Re: [PATCH] mm: Do not stall in synchronous compaction for THPallocations

From: Mel Gorman
Date: Wed Nov 16 2011 - 10:07:54 EST


On Wed, Nov 16, 2011 at 02:30:56PM +0100, Andrea Arcangeli wrote:
> On Wed, Nov 16, 2011 at 05:13:50AM +0100, Andrea Arcangeli wrote:
> > After checking my current thp vmstat I think Andrew was right and we
> > backed out for a good reason before. I'm getting significantly worse
> > success rate, not sure why it was a small reduction in success rate
> > but hey I cannot exclude I may have broke something with some other
> > patch. I've been running it together with a couple more changes.

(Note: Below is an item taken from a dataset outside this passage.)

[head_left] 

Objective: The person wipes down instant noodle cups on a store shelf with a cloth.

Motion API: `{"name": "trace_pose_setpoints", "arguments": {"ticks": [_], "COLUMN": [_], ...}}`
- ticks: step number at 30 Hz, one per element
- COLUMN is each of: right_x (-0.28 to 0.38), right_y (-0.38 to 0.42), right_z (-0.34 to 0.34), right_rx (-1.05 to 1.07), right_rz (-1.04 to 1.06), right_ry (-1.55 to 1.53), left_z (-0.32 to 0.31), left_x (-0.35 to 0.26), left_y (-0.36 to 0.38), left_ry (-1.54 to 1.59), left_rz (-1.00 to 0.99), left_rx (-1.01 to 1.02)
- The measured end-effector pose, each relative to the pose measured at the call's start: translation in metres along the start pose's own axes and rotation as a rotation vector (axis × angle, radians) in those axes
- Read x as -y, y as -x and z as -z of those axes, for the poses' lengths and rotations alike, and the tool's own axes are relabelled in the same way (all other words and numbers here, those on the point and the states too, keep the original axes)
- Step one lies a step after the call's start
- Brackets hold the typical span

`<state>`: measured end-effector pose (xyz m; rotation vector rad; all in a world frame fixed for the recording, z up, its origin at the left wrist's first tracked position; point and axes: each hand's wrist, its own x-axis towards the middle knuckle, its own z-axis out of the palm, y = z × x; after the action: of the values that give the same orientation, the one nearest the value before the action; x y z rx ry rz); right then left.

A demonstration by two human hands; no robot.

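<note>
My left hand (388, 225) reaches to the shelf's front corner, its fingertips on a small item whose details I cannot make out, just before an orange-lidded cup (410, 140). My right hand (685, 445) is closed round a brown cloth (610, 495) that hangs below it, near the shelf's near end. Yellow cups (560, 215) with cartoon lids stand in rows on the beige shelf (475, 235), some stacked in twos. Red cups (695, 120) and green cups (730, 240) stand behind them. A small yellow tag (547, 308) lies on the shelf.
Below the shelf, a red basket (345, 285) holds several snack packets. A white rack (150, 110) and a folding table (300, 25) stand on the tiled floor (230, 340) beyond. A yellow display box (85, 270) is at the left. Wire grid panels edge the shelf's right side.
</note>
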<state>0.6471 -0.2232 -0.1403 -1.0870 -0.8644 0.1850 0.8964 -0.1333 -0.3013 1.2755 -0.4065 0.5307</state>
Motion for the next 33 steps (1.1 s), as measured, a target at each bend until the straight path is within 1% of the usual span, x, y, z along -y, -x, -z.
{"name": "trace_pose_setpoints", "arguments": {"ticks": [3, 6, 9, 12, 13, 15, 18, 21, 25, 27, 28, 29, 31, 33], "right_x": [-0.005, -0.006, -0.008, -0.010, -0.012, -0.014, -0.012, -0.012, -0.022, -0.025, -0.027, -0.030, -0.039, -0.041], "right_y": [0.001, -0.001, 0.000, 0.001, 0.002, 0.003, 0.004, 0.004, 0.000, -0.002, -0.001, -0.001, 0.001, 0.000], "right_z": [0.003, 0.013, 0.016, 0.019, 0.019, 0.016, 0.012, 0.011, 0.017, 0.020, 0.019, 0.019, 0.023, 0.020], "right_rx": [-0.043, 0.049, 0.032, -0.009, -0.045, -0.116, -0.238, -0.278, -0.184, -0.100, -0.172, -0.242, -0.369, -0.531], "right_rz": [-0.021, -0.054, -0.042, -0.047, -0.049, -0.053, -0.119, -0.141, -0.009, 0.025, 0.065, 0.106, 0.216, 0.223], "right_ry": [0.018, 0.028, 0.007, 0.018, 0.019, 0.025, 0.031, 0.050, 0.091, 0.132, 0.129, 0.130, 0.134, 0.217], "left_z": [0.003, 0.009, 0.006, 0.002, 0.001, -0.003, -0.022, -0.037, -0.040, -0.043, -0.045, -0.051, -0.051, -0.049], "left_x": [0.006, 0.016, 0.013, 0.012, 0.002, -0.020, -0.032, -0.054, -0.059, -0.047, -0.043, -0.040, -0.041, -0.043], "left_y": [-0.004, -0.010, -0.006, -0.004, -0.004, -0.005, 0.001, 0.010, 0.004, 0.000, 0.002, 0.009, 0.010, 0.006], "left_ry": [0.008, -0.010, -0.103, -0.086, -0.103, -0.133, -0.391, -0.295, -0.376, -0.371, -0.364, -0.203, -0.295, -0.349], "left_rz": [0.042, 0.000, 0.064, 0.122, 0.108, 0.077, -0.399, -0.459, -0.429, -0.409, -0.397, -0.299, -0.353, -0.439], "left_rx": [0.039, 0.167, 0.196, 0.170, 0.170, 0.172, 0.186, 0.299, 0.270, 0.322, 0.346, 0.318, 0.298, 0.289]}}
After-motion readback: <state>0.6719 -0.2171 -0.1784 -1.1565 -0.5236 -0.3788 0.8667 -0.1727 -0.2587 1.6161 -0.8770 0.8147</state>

If
> > it's this change that reduced the success rate, I'm afraid going
> > always async is not ok.
>
> I wonder if the high failure rate when shutting off "sync compaction"
> and forcing only "async compaction" for THP (your patch queued in -mm)
> is also because of ISOLATE_CLEAN being set in compaction from commit
> 39deaf8. ISOLATE_CLEAN skipping PageDirty means all tmpfs/anon pages
> added to swapcache (or removed from swapcache which sets the dirty bit
> on the page because the pte may be mapped clean) are skipped entirely
> by async compaction for no good reason.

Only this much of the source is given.